A 10pJ/bit 256b AES-SoC Exploiting Memory Access Acceleration

Abstract

Low-cost high-volume internet of things sensors require an end-to-end secure private-content exchange. Restricted energy and computing of system-on-a-chip for low-cost sensor applications drive lightweight hardware acceleration of security primitives. A trade-off between power and time needs to be achieved to develop such primitives. The main challenge is to handle memory transportation in the crypto-accelerator.

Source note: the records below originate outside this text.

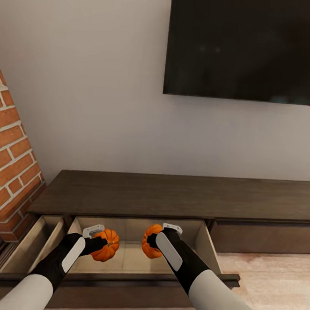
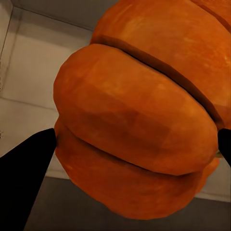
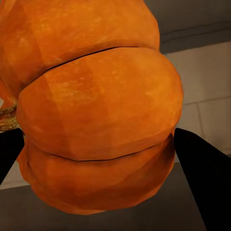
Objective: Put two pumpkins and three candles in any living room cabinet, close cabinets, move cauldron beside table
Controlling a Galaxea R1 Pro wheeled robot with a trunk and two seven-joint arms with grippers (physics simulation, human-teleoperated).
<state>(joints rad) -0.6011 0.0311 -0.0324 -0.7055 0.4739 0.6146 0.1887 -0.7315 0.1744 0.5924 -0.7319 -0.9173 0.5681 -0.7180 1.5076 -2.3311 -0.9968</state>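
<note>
Pumpkins (image 1: 107, 245) (image 1: 150, 241) in both pincers above open cabinet drawer (image 1: 132, 258).

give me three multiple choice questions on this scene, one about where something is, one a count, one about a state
1. Where are the two pumpkins?
A. on top of the cabinet
B. held over the open drawer
C. on the floor

2. How many pumpkins are there?
A. one
B. two
C. three

3. What state is the drawer under the grippers in?
A. pulled open
B. shut
C. taken out and lying on the floor

Answers:
1. B: the left pumpkin sits in the left gripper and the right pumpkin in the right gripper, both above the pale inside of the drawer of the cabinet.
2. B: the head view shows one orange pumpkin in each gripper.
3. A: its beige inside is exposed and its dark front stands out toward the robot.
</note>
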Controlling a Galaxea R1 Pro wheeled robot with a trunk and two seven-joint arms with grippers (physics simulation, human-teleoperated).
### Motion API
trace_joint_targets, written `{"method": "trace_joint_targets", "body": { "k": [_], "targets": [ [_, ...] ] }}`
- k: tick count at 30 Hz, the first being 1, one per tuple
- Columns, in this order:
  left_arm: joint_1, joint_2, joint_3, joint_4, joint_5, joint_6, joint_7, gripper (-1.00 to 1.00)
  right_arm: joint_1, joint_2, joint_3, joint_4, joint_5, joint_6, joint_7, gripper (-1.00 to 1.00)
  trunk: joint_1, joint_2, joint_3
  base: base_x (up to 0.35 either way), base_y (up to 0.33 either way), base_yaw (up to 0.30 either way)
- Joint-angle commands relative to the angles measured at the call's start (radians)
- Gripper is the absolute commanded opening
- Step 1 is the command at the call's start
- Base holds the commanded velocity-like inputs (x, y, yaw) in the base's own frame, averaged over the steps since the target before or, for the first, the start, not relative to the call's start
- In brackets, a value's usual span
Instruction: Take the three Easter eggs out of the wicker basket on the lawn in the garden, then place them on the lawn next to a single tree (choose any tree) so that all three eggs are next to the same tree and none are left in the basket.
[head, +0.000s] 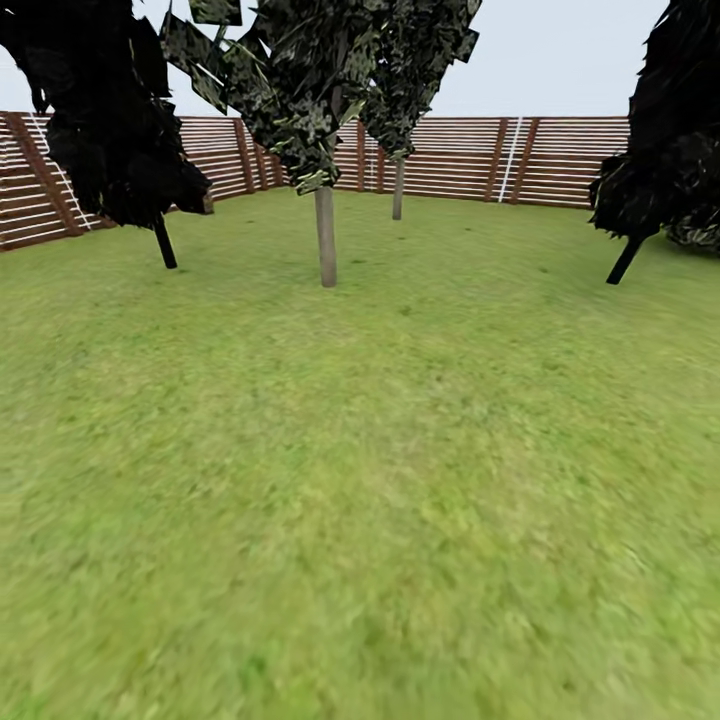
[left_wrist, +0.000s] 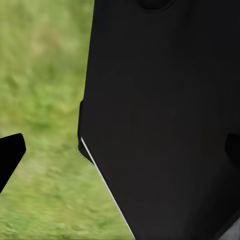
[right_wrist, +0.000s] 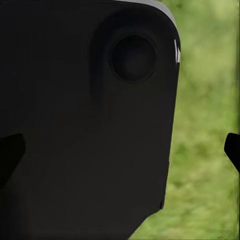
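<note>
The lawn (head: 360, 480) spreads wide and flat ahead of me in the head view. A tree (head: 325, 235) with a slim grey-beige trunk and dark jagged leaves stands ahead, a little left of centre. A second such tree (head: 398, 190) stands farther back by the fence. The Easter eggs and the wicker basket are out of view. My left gripper (left_wrist: 121, 152) is open, its black fingertips (left_wrist: 10, 155) wide apart, with a black robot panel and grass behind. My right gripper (right_wrist: 121, 152) is open too, fingertips (right_wrist: 232, 150) spread and nothing between them.
A brown slatted fence (head: 560, 160) closes the garden at the back. A dark, thin-trunked leaning tree (head: 164, 243) stands at the left and another (head: 625, 260) at the right. Open grass lies between me and the trunks.
</note>
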Motion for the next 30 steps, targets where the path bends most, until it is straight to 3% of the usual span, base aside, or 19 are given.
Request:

Here we propose different approaches for AES-128/256 Sbox acceleration schemes. We designed a Sbox unit to be connected as a logic unit. The unit was tested as a RISC-V ISA instruction in the RISC-V processor to reduce software execution times. This unit was also included in an AES hardware core with direct memory access (DMA), which avoids using the main processor to access the data. We fabricated a RISC-V based 32-bit SoC in a standard 180nm CMOS technology that includes the Sbox calculation using pipeline and a pure-combinational approach. Measurement results indicate lower memory access and lower energy requirements than pure software approaches up to 100 times with a custom Sbox instruction. The AES core also provides a minimum energy consumption of 3.58 pJ/cycle. At its best, the combined SoC performs the encryption in active-mode with energy consumption of 9.7 pJ/bit. This solution offers up to three times energy savings compared to previously reported work.